I'm gonna go with obermd on this. The headliner falling down shouldn't happen on a car this new. My guess is driver miscare (if that's a word?).


----------



## 98sonoma (Nov 30, 2010)

I had my headliner replaced due to this. I have a sunroof and just behind it there is a bar that is glued to the headliner, and then attached to the roof by magnets. The headliner came unattached to the bar. I took it to the dealer and they said they would have to replace the whole thing. It was covered under warranty.


----------



## Dale_K (Jul 16, 2011)

I had the headliner in my LS lowered when Dent Doctor did some hail repair on the roof. This must be more complicated than it looks because there were some scuffing sounds afterward toward the windshield afterward. I pulled the front light compartment cover and stuffed some rags above the headliner to stop it.


----------



## obermd (Mar 3, 2012)

oMAHONEYo said:


> I'm gonna go with obermd on this. The headliner falling down shouldn't happen on a car this new. My guess is driver miscare (if that's a word?).


Not necessarily.
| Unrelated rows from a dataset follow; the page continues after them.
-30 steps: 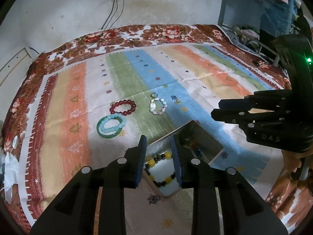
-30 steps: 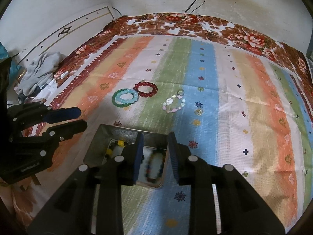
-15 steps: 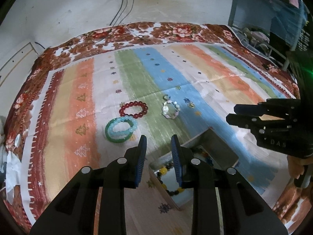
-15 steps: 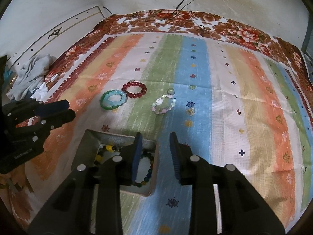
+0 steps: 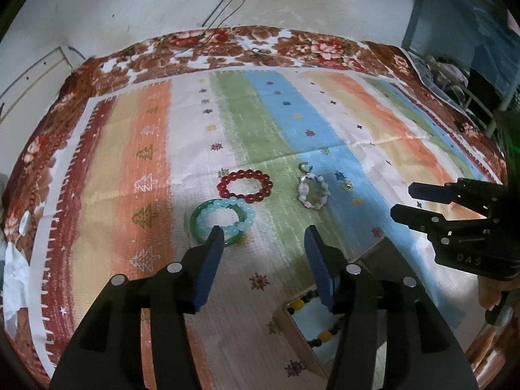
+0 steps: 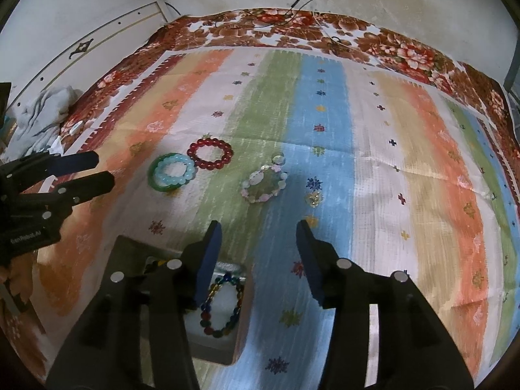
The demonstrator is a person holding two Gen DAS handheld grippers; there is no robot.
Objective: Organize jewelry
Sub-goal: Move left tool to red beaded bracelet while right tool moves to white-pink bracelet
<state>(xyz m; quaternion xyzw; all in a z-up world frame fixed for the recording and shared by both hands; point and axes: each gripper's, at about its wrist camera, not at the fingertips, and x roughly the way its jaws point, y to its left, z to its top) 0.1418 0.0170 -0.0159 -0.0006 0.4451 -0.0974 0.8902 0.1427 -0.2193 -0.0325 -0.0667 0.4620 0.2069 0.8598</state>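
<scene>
Left gripper [image 5: 263,247] fingers spread, empty, over the cloth [image 5: 325,130]; right gripper [image 6: 258,243] likewise spread; box [image 6: 240,325] at 7 o'clock holds a bead bracelet [image 6: 221,305]; red bracelet [image 6: 210,154], green bangle [image 6: 170,172], pale bracelet [image 6: 265,183] near 12; a small blurred trinket [image 6: 314,197], perhaps a ring, beside.

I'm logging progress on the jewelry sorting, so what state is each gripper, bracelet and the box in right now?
Left gripper: open, empty.
Right gripper: open, empty.
Open grey rectangular box: holds two bracelets.
Multicoloured glass-bead bracelet: in the box.
Black-and-yellow bead bracelet: in the box.
Red bead bracelet: loose on the cloth.
Pale blue bead bracelet: lying on the green bangle.
Pastel pink-and-white bead bracelet: loose on the cloth.
</scene>
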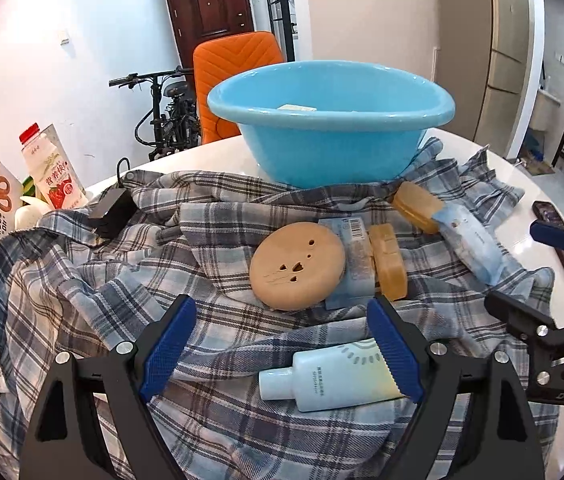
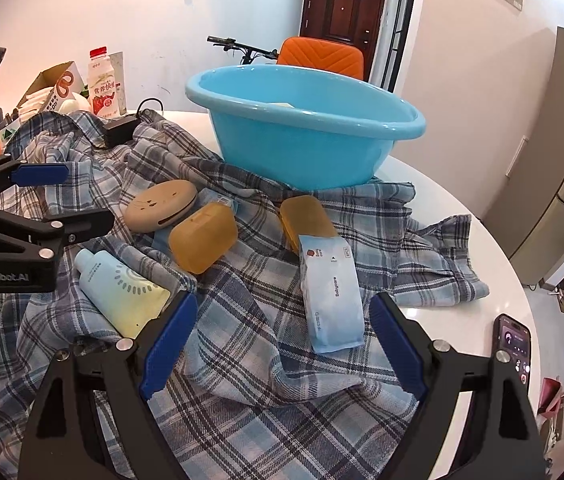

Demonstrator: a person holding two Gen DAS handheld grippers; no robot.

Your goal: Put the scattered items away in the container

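Blue plastic basin (image 1: 330, 136) standing at the far edge of a plaid shirt (image 1: 210, 432) spread over a white round table (image 1: 522, 240); a flat pale item lies inside the basin, only partly seen. Scattered on the shirt in front of the basin: a round tan case (image 1: 297, 266) with small cut-out holes; a barcoded sachet (image 1: 352, 264) touching its side; an amber soap bar (image 1: 389, 262) just beside the sachet; a second amber soap bar (image 1: 416, 207) nearer the basin, touching a pale blue wipes pack (image 2: 330, 292); and a light blue and yellow tube (image 1: 334, 376). Left gripper (image 1: 282, 344), jaws spread wide, empty, hovering low with the tube beside its right finger. Right gripper (image 2: 284, 344), jaws likewise spread, empty, the wipes pack just ahead between its fingers. Also on the table: a black charger (image 1: 112, 214), a milk bottle (image 2: 103, 84), and a phone (image 2: 516, 346).
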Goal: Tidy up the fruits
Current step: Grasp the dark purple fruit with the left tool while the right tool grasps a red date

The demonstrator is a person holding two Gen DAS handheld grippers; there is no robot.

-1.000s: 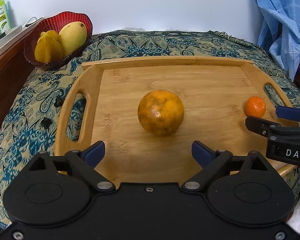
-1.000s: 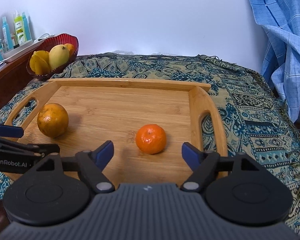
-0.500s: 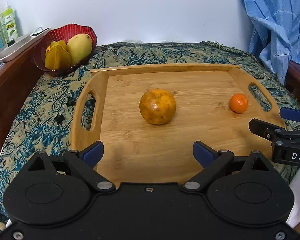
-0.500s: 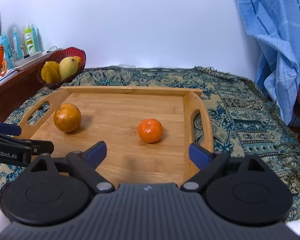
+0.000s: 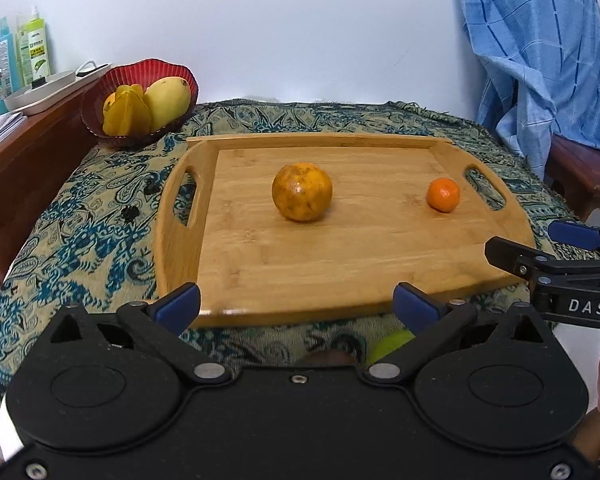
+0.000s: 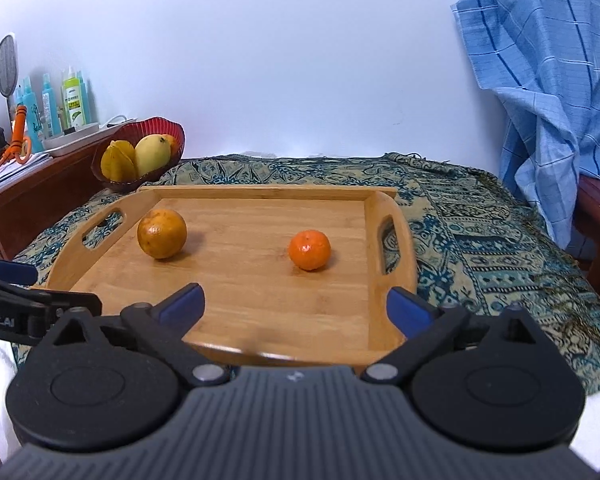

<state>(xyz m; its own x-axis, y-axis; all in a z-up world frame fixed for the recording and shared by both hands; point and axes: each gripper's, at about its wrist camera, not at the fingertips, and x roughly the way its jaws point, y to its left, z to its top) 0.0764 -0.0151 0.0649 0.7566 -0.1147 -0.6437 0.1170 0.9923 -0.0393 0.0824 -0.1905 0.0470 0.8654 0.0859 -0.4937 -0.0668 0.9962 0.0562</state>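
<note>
- Two fruits on tray (image 5: 380, 264): orange (image 5: 302, 191) near tray centre, toward left handle (image 5: 186, 196); mandarin (image 5: 443, 195) just beside right handle (image 5: 485, 188). Well apart from each other, neither touching a rim.
- Left gripper (image 5: 296, 308): jaws opening, nothing between them; poised over near tray edge, in line with orange.
- Right gripper (image 6: 296, 306): jaws opening, nothing between them; poised over near edge, roughly in line with mandarin (image 6: 309, 249).
- Step in hand, as judged: between placements; both fruits set down and released on tray, neither held.
- Remaining stock: bowl (image 5: 100, 92) at far left corner of cloth (image 5: 80, 216), off tray, holding starfruit (image 5: 126, 114) and mango (image 5: 167, 98); a further fruit behind, partly hidden.
- Green object (image 5: 388, 346) below near tray edge, mostly hidden by left gripper; identity not determinable.
- Next move, as judged: reach to bowl past left handle, jaws wide enough to span mango, approach from above bowl rim.
- Open room: broad bare board along near edge and between fruits; far rim raised, side handles cut through.
- Caution: round fruits free to roll if tray nudged.
</note>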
My Montana developed a leak over the rear tailgate and I had the same issue. This is why I suggested a leak. I've also seen sun/moon roofs develop leaks through no fault of the owner.



98sonoma said:


> I had my headliner replaced due to this. I have a sunroof and just behind it there is a bar that is glued to the headliner, and then attached to the roof by magnets. The headliner came unattached to the bar. I took it to the dealer and they said they would have to replace the whole thing. It was covered under warranty.


Wow. You wouldn't think something like this would be so complex.


----------